Beneath this line are the data; copy exactly the part of them that opens with the line containing "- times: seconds" and closes with the line containing "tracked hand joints", and only that part.

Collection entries
==*==
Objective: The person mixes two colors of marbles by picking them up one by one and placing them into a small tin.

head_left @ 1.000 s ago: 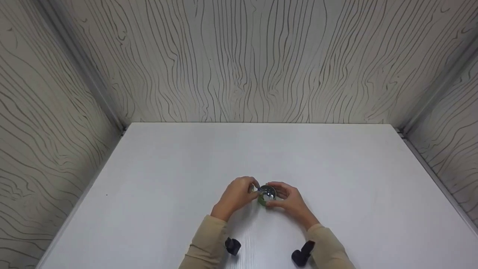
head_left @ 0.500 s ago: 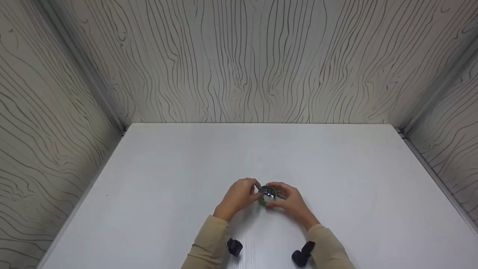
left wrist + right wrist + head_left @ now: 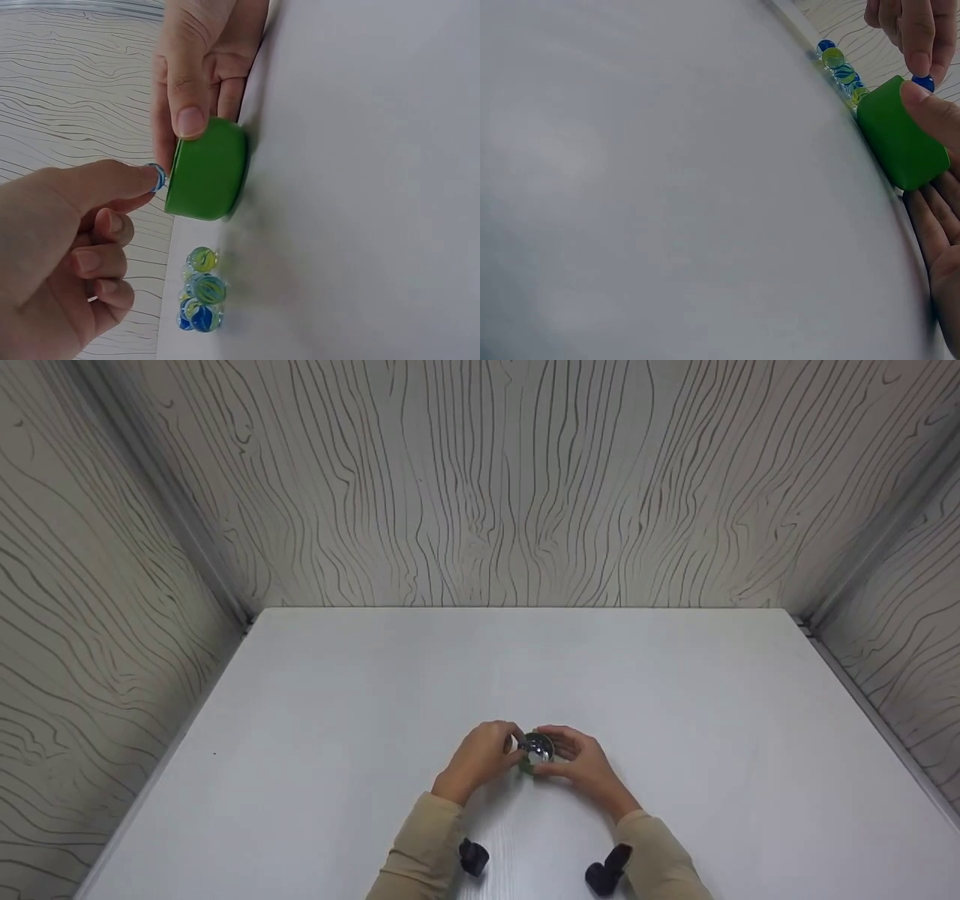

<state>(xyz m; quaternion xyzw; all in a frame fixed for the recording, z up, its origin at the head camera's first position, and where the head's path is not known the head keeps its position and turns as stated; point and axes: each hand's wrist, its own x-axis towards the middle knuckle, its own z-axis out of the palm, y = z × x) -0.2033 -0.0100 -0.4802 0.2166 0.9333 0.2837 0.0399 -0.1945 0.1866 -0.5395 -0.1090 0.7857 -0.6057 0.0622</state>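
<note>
A small green bowl [image 3: 206,172] with a shiny metallic inside stands on the white table, its mouth upward. My right hand [image 3: 581,757] holds it from the right side, thumb near the rim and fingers around the far side. Between thumb and forefinger my left hand [image 3: 480,754] pinches a blue glass marble [image 3: 157,178] at the bowl's rim. The other left fingers are curled loosely. In the left wrist view, several blue, green and yellow marbles [image 3: 206,289] lie in a cluster beside the bowl. The left hand hides them in the head view.
The white table [image 3: 360,682] extends around both hands. Behind it rises a wall [image 3: 480,487] with a wood-grain pattern. Black wrist cameras [image 3: 474,857] sit by both sleeves, low over the table.
My left hand has shifted slightly right and nearer to me, its fingertips closer over the bowl's left rim. The right hand and the bowl have stayed in place.
</note>
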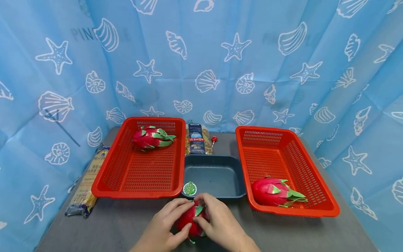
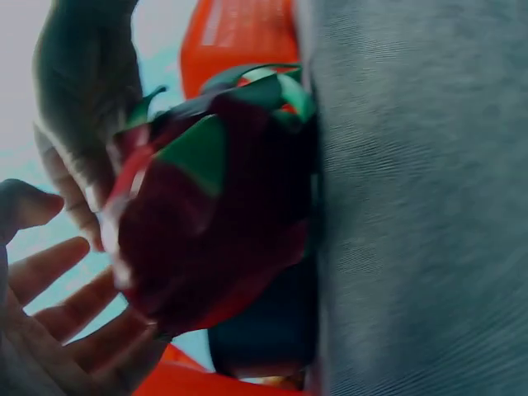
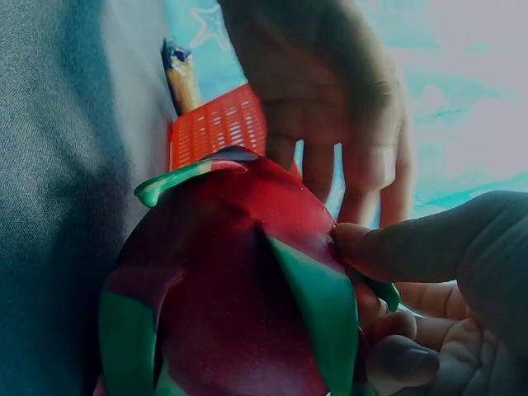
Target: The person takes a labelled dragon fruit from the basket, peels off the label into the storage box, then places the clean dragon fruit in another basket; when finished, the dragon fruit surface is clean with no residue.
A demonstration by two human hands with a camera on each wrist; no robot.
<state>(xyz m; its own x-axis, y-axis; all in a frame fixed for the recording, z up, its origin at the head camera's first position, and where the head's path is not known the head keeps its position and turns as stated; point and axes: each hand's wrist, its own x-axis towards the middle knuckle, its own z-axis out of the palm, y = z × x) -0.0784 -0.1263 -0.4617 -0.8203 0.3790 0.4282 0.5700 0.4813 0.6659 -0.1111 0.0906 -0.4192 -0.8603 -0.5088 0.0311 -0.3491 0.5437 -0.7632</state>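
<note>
A red dragon fruit with green scales (image 1: 190, 222) sits between both hands at the near middle of the table. My left hand (image 1: 165, 224) is at its left side, with extended fingers beside the red skin in the left wrist view. On the opposite side, my right hand (image 1: 220, 224) holds the fruit with bent fingers. Its thumb (image 3: 371, 247) presses the skin close to a green scale in the right wrist view. Just beyond the hands, a round green-and-white sticker (image 1: 190, 188) shows at the near left corner of a dark blue-grey tray (image 1: 217, 175).
A red basket (image 1: 141, 194) at left contains a dragon fruit (image 1: 151, 137) bearing a green label. Another red basket (image 1: 324, 206) at right holds a dragon fruit (image 1: 274, 190). Behind the tray lie a pasta bag (image 1: 197, 140) and a red lollipop (image 1: 214, 139). A long noodle packet (image 1: 86, 183) lies far left.
</note>
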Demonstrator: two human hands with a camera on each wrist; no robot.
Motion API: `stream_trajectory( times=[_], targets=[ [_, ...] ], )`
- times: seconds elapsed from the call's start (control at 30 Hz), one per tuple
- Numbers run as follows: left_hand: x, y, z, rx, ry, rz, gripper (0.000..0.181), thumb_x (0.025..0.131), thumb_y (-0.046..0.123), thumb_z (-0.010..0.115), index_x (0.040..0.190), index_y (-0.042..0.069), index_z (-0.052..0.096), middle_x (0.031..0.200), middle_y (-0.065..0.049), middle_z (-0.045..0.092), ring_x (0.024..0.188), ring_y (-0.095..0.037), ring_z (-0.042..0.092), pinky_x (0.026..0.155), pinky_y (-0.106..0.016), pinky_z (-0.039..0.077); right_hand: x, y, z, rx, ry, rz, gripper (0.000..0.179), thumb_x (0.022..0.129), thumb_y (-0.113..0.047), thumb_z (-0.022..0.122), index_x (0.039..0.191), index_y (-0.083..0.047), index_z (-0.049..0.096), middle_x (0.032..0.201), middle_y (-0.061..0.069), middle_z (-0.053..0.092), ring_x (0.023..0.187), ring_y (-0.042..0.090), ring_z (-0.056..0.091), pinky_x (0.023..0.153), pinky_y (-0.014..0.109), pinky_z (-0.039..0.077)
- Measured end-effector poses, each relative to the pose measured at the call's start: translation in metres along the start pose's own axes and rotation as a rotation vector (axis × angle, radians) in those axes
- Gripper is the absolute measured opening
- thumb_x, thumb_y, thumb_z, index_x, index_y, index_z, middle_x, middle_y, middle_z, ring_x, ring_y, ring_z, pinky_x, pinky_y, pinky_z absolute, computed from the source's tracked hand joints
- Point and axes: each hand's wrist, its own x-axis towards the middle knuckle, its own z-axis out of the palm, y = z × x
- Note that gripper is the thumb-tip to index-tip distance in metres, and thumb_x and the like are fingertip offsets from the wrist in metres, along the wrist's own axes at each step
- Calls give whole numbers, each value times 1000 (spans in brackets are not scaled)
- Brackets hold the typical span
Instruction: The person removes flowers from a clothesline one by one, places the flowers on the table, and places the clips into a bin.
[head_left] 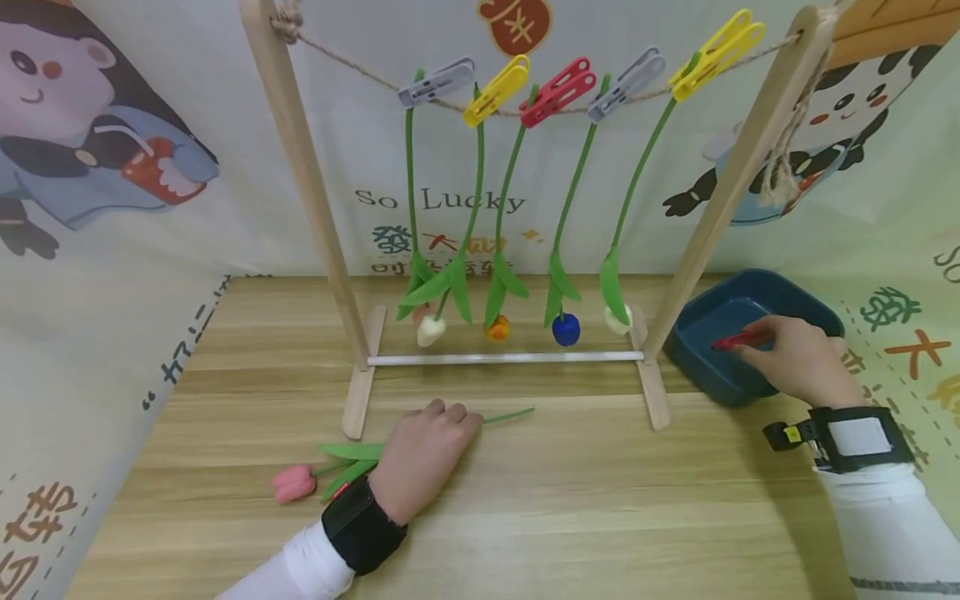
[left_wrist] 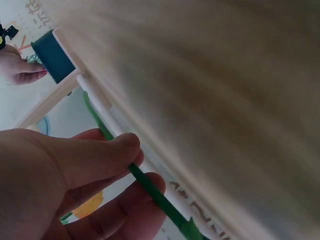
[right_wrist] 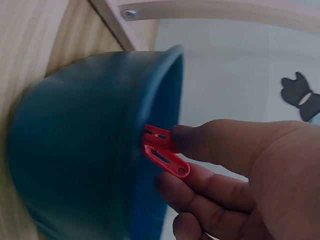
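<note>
A pink tulip (head_left: 294, 483) lies at the near left of the wooden rack (head_left: 300, 142), seen from my remote post, its long axis slanting across the tabletop (head_left: 570, 500) with the bloom to the left and the bare stem tip to the right. The left hand (head_left: 427, 450), the nearer to it, pinches the green stem between thumb and fingers, back of the hand upward, with the leaves showing on the bloom side of the grip; whether the bloom touches the wood I cannot tell. Well apart, beyond the rack's right post, the right hand (head_left: 806, 358) reaches leftward over the blue bin (head_left: 705, 379), thumb and fingers pinching a red clip (right_wrist: 162, 152) at the bin's mouth. From both hands, the rope (head_left: 345, 62) lies higher and toward the rack's far side, carrying five clipped tulips, heads down, above the white crossbar (head_left: 506, 358).
</note>
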Motion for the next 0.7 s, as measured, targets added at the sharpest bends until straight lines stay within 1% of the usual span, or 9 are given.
stream_trajectory(
  times=[0.03,0.17,0.27,0.43,0.57,0.7],
  targets=[
    [0,0,1,-2,-16,-2,22,84,-8,81,94,11,73,83,-3,69,69,-20,62,52,-33,55,2,2,1,1,-15,4,39,100,-23,73,121,9,70,114,30,73,99,55,64,72,58,32],
    [4,1,4,-10,-74,-19,19,87,-4,81,94,12,75,85,-3,71,70,-20,62,53,-34,55,7,8,7,15,-58,24,40,100,-22,73,123,10,69,113,29,74,102,56,63,71,56,32],
    [6,1,4,-20,-106,-34,18,88,-3,80,96,14,77,86,-2,72,71,-19,63,54,-35,56,9,10,11,26,-96,52,40,100,-21,72,124,11,67,114,29,73,106,57,62,73,57,31],
    [8,0,3,-44,-155,-52,19,89,-3,79,99,14,78,87,-4,70,73,-21,64,55,-36,57,12,15,16,7,-127,86,39,100,-20,70,123,12,67,114,29,72,105,52,62,76,60,29],
    [10,0,1,-51,-178,-62,20,89,-3,79,100,14,79,86,-5,68,74,-22,64,55,-37,57,15,18,19,-15,-158,92,39,99,-22,70,120,10,69,113,29,72,104,50,63,79,64,28],
    [9,1,1,-42,-183,-61,19,90,-2,79,100,14,79,86,-5,67,75,-22,64,54,-37,57,17,22,22,-30,-196,99,38,99,-25,70,117,8,71,114,28,72,104,50,64,82,69,27]
  ],
)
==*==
=== Response area ===
- times: seconds elapsed from the call's start (control at 30 Hz), one per tuple
- Numbers run as follows: left_hand: x, y, z, rx, ry, rz, gripper (0.000..0.181), thumb_x (0.025..0.131), thumb_y (-0.046..0.123), thumb_z (-0.010..0.115), index_x (0.040..0.190), index_y (-0.042..0.069), index_z (-0.052..0.096), middle_x (0.031..0.200), middle_y (-0.065..0.049), middle_z (-0.045..0.092), ring_x (0.024..0.188), ring_y (-0.095..0.037), ring_z (-0.042..0.092), pinky_x (0.026..0.155), pinky_y (-0.106..0.016), pinky_z (-0.039..0.077); right_hand: x, y, z, rx, ry, rz, gripper (0.000..0.179), thumb_x (0.022..0.129), thumb_y (-0.113..0.047), thumb_z (-0.022..0.122), index_x (0.039..0.191), index_y (-0.083..0.047), index_z (-0.049..0.096), middle_x (0.032..0.201), middle_y (-0.061..0.069), middle_z (-0.053..0.092), ring_x (0.023..0.187), ring_y (-0.042..0.090), ring_z (-0.056..0.091), pinky_x (0.023..0.153), pinky_y (-0.014..0.109), pinky_z (-0.039..0.077)
- Measured end-effector poses, each relative to the pose measured at the call's start: translation in metres along the start pose's own axes and rotation as a rotation vector (axis × angle, radians) in those axes
- Gripper is the absolute measured opening
- thumb_x, thumb_y, thumb_z, index_x, index_y, index_z, middle_x, middle_y, middle_z, ring_x, ring_y, ring_z, pinky_x, pinky_y, pinky_z absolute, computed from the source's tracked hand joints

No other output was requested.